WORK TO COMPLETE
Aim for an exact copy of the listing, without any images.

PROVIDED DATA

——————

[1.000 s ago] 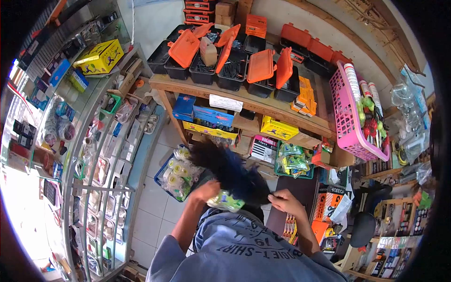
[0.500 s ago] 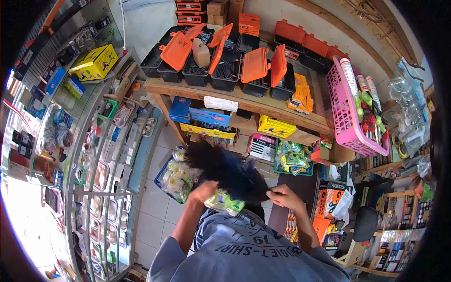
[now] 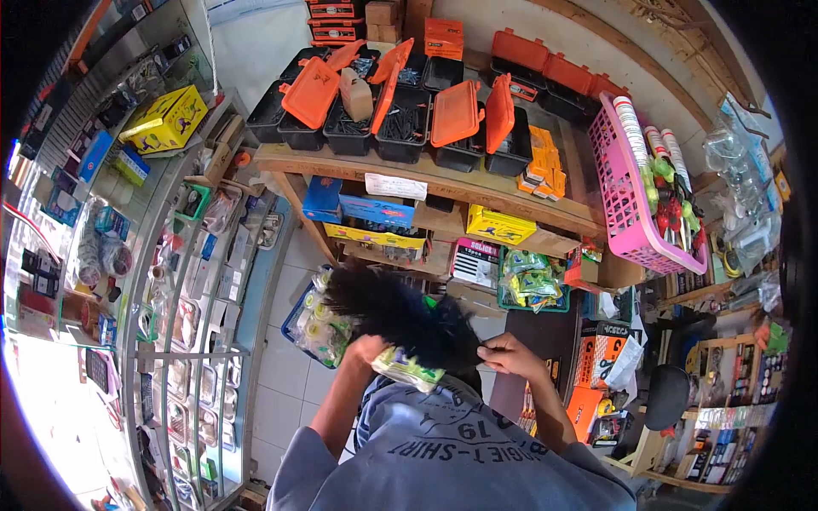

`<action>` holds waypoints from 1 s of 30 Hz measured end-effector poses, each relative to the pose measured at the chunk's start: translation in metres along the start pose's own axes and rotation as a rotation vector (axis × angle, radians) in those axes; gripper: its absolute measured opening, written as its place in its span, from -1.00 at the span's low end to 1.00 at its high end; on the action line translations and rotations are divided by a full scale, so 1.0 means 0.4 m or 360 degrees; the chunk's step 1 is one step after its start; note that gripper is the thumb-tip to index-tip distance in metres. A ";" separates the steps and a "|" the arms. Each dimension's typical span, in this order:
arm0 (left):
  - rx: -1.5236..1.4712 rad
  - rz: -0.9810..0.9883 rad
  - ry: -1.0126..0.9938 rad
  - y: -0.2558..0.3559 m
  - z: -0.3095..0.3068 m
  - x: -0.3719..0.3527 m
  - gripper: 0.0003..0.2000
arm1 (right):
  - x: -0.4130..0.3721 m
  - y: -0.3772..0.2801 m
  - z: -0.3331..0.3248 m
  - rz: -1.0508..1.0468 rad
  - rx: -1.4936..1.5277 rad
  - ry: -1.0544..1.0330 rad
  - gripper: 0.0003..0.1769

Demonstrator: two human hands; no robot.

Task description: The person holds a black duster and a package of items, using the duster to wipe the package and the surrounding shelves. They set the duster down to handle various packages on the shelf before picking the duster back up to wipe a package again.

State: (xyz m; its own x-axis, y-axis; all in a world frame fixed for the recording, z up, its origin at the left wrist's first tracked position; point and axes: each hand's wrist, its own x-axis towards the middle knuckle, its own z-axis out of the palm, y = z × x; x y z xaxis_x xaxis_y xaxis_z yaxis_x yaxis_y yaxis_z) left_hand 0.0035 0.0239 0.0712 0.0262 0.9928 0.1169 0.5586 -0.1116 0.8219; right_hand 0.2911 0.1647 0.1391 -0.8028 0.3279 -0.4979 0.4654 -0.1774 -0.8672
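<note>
A black feather duster [image 3: 400, 315] spans the space in front of my chest, its feathers fluffy and partly blurred. My right hand [image 3: 504, 353] is closed on the right end of the duster. On the other side, my left hand [image 3: 366, 351] is closed on a green and white packet [image 3: 407, 368], which lies just under the feathers. The duster hides part of the packet and some of the left fingers. Behind my left hand, a blue basket [image 3: 298, 341] of clear packages with yellow-green parts stands on the floor.
A wooden shelf [image 3: 511, 198] ahead carries black bins with orange lids [image 3: 456, 115] and a pink basket [image 3: 626, 217]. Glass display shelves [image 3: 192, 353] run along the left. At the right are a dark stool [image 3: 666, 399] and a rack [image 3: 711, 426] of small goods.
The duster's feathers have spread and shifted slightly, covering more in front of me. My right hand has moved a little to the left, and the view has shifted slightly.
</note>
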 end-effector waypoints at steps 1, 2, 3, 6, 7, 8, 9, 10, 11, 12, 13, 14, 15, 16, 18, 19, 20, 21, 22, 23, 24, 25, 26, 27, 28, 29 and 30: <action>-0.0365 0.0120 0.0175 -0.042 0.051 0.000 -0.69 | 0.009 -0.012 0.009 -0.0026 -0.0020 0.0041 -0.50; -0.0736 0.0241 0.0343 -0.055 0.075 0.009 -0.69 | 0.012 -0.022 0.015 -0.0049 -0.0038 0.0089 -0.50; -0.0907 -0.0044 0.0146 -0.087 0.068 0.015 -0.69 | 0.012 -0.030 0.020 -0.0048 -0.0031 0.0111 -0.50; -0.2449 -0.0567 0.0203 -0.074 0.035 0.034 -0.69 | -0.003 -0.043 0.027 0.0005 0.0093 0.0211 -0.50; -0.2641 -0.0443 0.0079 -0.109 0.024 0.022 -0.70 | -0.013 -0.042 0.020 0.0051 0.0102 0.0215 -0.50; -0.2640 -0.0441 0.0085 -0.105 -0.011 0.016 -0.70 | -0.020 -0.039 0.014 0.0097 0.0108 0.0214 -0.51; -0.2730 -0.0447 -0.0036 -0.100 -0.047 0.012 -0.71 | -0.025 -0.034 0.008 0.0096 0.0103 0.0208 -0.51; -0.2818 -0.0453 -0.0159 -0.094 -0.067 0.010 -0.71 | -0.028 -0.026 0.003 0.0065 0.0064 0.0208 -0.51; -0.2746 -0.0742 0.0073 -0.104 -0.044 0.009 -0.70 | -0.030 -0.020 0.002 0.0037 0.0027 0.0208 -0.51; -0.2749 -0.0749 0.0075 -0.102 -0.014 0.007 -0.70 | -0.026 -0.018 0.005 0.0043 0.0031 0.0205 -0.51; -0.1691 -0.0506 0.0128 -0.094 0.019 0.007 -0.69 | -0.019 -0.020 0.008 0.0018 0.0026 0.0192 -0.50; -0.0634 -0.0250 0.0161 -0.095 0.047 0.004 -0.67 | -0.010 -0.024 0.012 -0.0008 0.0020 0.0180 -0.50; -0.0636 -0.0249 0.0157 -0.152 0.082 -0.016 -0.67 | 0.002 -0.029 0.019 -0.0007 0.0022 0.0183 -0.50; -0.1080 -0.0350 0.0130 -0.198 0.135 -0.021 -0.67 | 0.016 -0.038 0.026 -0.0030 -0.0050 0.0239 -0.49; -0.1959 -0.0542 0.0052 -0.290 0.213 0.042 -0.66 | 0.028 -0.053 0.025 -0.0064 -0.0123 0.0310 -0.48; -0.2394 -0.0643 0.0002 -0.337 0.251 0.051 -0.66 | 0.029 -0.060 0.025 -0.0066 -0.0118 0.0328 -0.48; -0.2830 -0.0748 -0.0049 -0.391 0.281 0.043 -0.65 | 0.029 -0.064 0.025 -0.0067 -0.0114 0.0343 -0.47; -0.2784 -0.0573 0.0177 -0.179 0.089 0.038 -0.60 | 0.024 -0.059 0.027 -0.0069 -0.0113 0.0344 -0.47; -0.2785 -0.0570 0.0187 -0.152 0.031 0.048 -0.60 | 0.014 -0.049 0.028 -0.0026 -0.0118 0.0343 -0.47; -0.2816 -0.0481 0.0393 -0.143 -0.008 0.052 -0.55 | 0.006 -0.040 0.031 0.0017 -0.0129 0.0335 -0.48; -0.2838 -0.0386 0.0602 -0.135 -0.043 0.057 -0.51 | 0.004 -0.022 0.037 0.0014 -0.0143 0.0318 -0.48; -0.2839 -0.0376 0.0625 -0.122 -0.080 0.063 -0.51 | 0.002 0.006 0.047 -0.0011 -0.0122 0.0327 -0.49; -0.2827 -0.0321 0.0823 -0.108 -0.113 0.067 -0.47 | -0.002 0.026 0.058 -0.0033 -0.0101 0.0335 -0.49; -0.2807 -0.0269 0.1018 -0.097 -0.134 0.067 -0.44 | -0.004 0.038 0.073 -0.0018 -0.0079 0.0346 -0.49; -0.2804 -0.0268 0.1036 -0.084 -0.144 0.067 -0.44 | -0.004 0.053 0.089 -0.0017 -0.0083 0.0331 -0.49; -0.2752 -0.0236 0.1151 -0.071 -0.149 0.071 -0.43 | 0.001 0.071 0.103 0.0007 -0.0044 0.0360 -0.50; -0.2697 -0.0202 0.1259 -0.065 -0.153 0.073 -0.43 | 0.007 0.079 0.115 0.0028 -0.0005 0.0393 -0.51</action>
State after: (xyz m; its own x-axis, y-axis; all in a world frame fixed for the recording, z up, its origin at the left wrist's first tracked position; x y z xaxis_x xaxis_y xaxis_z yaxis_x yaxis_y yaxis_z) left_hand -0.0608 0.0533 0.0875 -0.5609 0.8056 -0.1911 -0.7951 -0.4598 0.3955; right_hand 0.2863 0.1176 0.1098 -0.6796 0.5417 -0.4948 0.4796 -0.1823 -0.8583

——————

THE COMPLETED TASK
[1.000 s ago] 
[0.500 s ago] 
[now] 

`<action>` holds waypoints from 1 s of 30 Hz measured end-effector poses, each relative to the pose measured at the chunk's start: translation in metres along the start pose's own axes and rotation as a rotation vector (axis × angle, radians) in those axes; gripper: its absolute measured opening, written as its place in its span, from -1.00 at the span's low end to 1.00 at its high end; on the action line translations and rotations are divided by a full scale, so 1.0 means 0.4 m or 360 degrees; the chunk's step 1 is one step after its start; note that gripper is the thumb-tip to index-tip distance in metres. A ";" separates the steps and a "|" the arms. Each dimension's typical span, in this order:
arm0 (left):
  - rx: -1.5236..1.4712 rad
  - rz: -0.9810..0.9883 rad
  - ry: -1.0126..0.9938 rad
  - y: -0.2558..0.3559 m
  - z: -0.3095..0.3068 m
  - x: -0.3719..0.3527 m
  - gripper: 0.0003..0.2000
arm1 (right):
  - x: -0.4130..0.3721 m
  - y: -0.3772..0.2801 m
  - z: -0.3331..0.3248 m
  - rz: -1.0508..1.0468 rad
  - rx: -1.4936..1.5277 rad
  - ry: -1.0544..1.0330 rad
  - gripper: 0.0003..0.1769

Demonstrator: two human hands; no robot.

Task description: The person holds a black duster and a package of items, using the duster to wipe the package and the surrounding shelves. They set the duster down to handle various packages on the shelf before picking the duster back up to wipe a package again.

State: (xyz m; its own x-axis, y-axis; all in a world frame fixed for the recording, z up, its origin at the left wrist's first tracked position; point and axes: each hand's wrist, its own x-axis towards the middle knuckle, its own z-axis out of the palm, y = z × x; x y z xaxis_x xaxis_y xaxis_z yaxis_x yaxis_y yaxis_z) left_hand 0.0035 0.0239 0.0712 0.0262 0.9928 0.1169 0.5586 -0.1116 0.8219; right_hand 0.2911 0.1647 0.1391 -0.8028 0.3279 -0.4979 0.4654 -0.1774 -0.8672
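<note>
A black feather duster [image 3: 400, 315] spans the space in front of my chest, its feathers fluffy and partly blurred. My right hand [image 3: 504, 353] is closed on the right end of the duster. On the other side, my left hand [image 3: 366, 351] is closed on a green and white packet [image 3: 407, 368], which lies just under the feathers. The duster hides part of the packet and some of the left fingers. Behind my left hand, a blue basket [image 3: 298, 341] of clear packages with yellow-green parts stands on the floor.
A wooden shelf [image 3: 511, 198] ahead carries black bins with orange lids [image 3: 456, 115] and a pink basket [image 3: 626, 217]. Glass display shelves [image 3: 192, 353] run along the left. At the right are a dark stool [image 3: 666, 399] and a rack [image 3: 711, 426] of small goods.
The duster's feathers have spread and shifted slightly, covering more in front of me. My right hand has moved a little to the left, and the view has shifted slightly.
</note>
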 end-effector waypoints at steps 1, 2, 3, 6, 7, 8, 9, 10, 11, 12, 13, 14, 15, 16, 18, 19, 20, 21, 22, 23, 24, 25, 26, 27, 28, 29 and 30: <action>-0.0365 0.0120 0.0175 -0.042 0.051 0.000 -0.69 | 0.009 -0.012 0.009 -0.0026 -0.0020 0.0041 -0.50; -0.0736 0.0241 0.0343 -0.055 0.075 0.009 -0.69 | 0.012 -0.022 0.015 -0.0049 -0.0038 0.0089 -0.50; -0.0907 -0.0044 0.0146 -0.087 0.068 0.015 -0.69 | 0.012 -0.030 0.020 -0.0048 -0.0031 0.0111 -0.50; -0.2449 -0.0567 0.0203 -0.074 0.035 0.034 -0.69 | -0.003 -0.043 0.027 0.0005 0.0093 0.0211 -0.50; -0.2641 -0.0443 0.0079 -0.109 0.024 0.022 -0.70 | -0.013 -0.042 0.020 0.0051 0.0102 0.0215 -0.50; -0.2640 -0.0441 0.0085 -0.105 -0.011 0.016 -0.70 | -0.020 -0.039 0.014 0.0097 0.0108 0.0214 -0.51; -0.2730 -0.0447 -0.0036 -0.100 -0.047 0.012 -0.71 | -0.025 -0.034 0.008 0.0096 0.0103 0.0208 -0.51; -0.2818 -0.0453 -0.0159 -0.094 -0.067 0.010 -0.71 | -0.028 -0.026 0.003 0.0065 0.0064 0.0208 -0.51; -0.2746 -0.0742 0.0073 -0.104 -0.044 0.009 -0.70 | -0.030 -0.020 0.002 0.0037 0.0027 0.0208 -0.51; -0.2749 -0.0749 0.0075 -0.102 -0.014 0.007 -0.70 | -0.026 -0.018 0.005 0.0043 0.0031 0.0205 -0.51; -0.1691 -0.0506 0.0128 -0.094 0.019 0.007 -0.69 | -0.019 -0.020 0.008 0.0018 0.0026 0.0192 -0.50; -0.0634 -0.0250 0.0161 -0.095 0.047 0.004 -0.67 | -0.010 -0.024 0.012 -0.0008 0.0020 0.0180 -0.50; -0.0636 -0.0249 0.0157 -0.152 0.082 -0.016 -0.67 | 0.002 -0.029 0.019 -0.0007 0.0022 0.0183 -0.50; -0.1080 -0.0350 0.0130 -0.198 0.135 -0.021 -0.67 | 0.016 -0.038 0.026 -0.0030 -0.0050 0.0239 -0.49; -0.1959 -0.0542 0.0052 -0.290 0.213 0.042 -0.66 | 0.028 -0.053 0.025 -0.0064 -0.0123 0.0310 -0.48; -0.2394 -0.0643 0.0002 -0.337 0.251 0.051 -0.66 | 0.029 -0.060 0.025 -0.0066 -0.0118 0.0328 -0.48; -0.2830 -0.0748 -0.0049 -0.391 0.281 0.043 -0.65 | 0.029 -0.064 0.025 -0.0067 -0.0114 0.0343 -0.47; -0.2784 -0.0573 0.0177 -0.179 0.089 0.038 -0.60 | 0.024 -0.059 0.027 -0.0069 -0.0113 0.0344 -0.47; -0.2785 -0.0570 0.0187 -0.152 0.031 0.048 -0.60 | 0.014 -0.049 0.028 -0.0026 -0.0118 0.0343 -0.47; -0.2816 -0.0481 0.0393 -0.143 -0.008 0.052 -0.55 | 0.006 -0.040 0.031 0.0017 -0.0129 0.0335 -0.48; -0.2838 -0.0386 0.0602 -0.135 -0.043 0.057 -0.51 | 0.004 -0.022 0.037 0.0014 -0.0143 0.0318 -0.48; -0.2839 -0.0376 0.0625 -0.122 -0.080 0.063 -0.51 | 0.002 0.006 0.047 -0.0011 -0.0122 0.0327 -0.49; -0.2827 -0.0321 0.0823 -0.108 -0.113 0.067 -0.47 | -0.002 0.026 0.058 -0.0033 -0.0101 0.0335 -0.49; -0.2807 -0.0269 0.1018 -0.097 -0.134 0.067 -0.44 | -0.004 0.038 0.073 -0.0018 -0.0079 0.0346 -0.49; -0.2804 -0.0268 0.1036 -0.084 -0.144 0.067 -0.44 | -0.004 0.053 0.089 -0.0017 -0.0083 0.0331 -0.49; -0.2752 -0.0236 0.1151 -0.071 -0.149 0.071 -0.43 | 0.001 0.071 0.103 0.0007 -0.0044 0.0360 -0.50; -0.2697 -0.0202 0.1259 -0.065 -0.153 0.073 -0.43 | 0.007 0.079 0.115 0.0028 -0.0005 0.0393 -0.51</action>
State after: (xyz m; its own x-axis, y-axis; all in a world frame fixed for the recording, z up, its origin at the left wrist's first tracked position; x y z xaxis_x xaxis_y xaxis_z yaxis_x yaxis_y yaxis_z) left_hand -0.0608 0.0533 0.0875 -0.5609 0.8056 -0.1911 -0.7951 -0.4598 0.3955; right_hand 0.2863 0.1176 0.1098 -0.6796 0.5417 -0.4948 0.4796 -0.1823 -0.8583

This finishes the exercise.